In order to understand it, you need to understand how candidates are chosen for the ballot in Virginia — namely, by collecting thousands of signatures. If a candidate runs for a slot on a party ballot (e.g. as a Republican or a Democrat), party officials are responsible for verifying the validity of the signatures, which have to meet a number of criteria. If a candidate runs as an independent, the State Board of Elections verifies the signatures.

As Winger reports, up until this year the state GOP did not verify the signatures with the diligence that you might expect. “[I]n the only other presidential primaries in which Virginia required 10,000 signatures (2000, 2004, and 2008) the signatures were not checked,” Winger writes. “Any candidate who submitted at least 10,000 raw signatures was put on the ballot.”

Put another way, Winger says Republican officials used to essentially ignore the legal requirement that signatures be verified, accepting raw signatures instead. But this year, things were different. The state GOP gave the list of signatures a close look, Winger says, which is why Gingrich and Perry (who both professed to turn in more than 10,000 signatures) didn’t make it.

(Michael) Osborne ran as an independent after he says the Republicans denied him a shot at the GOP ballot line. Then he filed a lawsuit against his local GOP in October, claiming it was unfair that he had to have his signatures verified by the state while his GOP opponent only had to get the sign off from the Republican Party. The legal action is still underway, but Winger wrote the suit led the state GOP to switch up its verification procedures (or, put a different way, start having some.)

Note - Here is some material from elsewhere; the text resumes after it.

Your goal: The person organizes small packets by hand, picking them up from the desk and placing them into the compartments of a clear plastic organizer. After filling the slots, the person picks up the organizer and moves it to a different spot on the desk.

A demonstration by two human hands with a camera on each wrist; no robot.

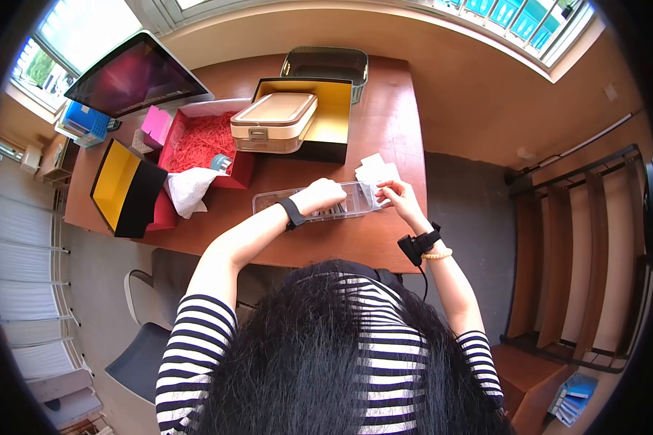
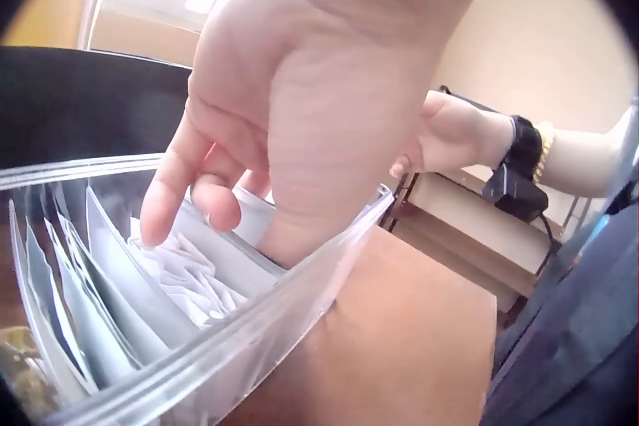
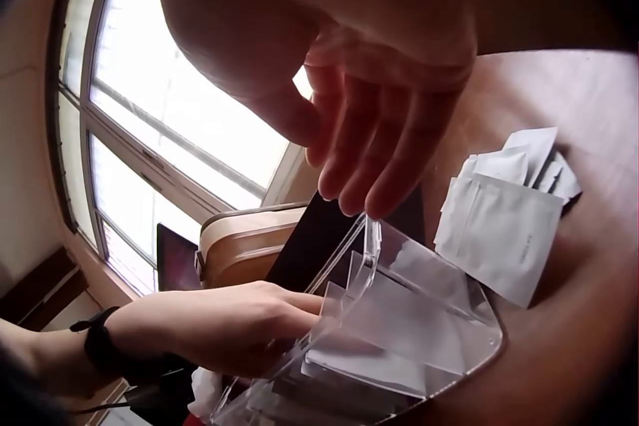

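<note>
A long clear plastic container stands near the table's front edge, with white paper packets upright in rows inside it. My left hand reaches down over its middle, fingers bent among the packets; in the left wrist view the thumb's tip is hidden inside, and I cannot tell whether it pinches a packet. My right hand hangs over the container's right end, fingers loosely bent and fingertips right at the rim corner, the thumb apart from them. Several flat white packets lie in a loose pile beside that end.
Behind the container, a beige lunch box rests on a black box with yellow lining. To the left stand a red box of shredded paper, white tissue and a monitor. A dark basket sits at the back.
</note>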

“I blame Gingrich,” he said. “The law’s very clear. If he didn’t get the signatures and other people did…the law’s the law and it should be fairly applied to everybody.”

(click here to continue reading Is This Man The Reason Newt Gingrich Isn’t On The VA Ballot? | TPM2012.)

Talk about voter fraud…

Gingrich, Perry disqualified from VA primary ballot

Adult Signature Not Required
Adult Signature Not Required

These jokers are also not really serious about running for the presidency, though at least they went through the motions, unlike the other grifters we mentioned yesterday.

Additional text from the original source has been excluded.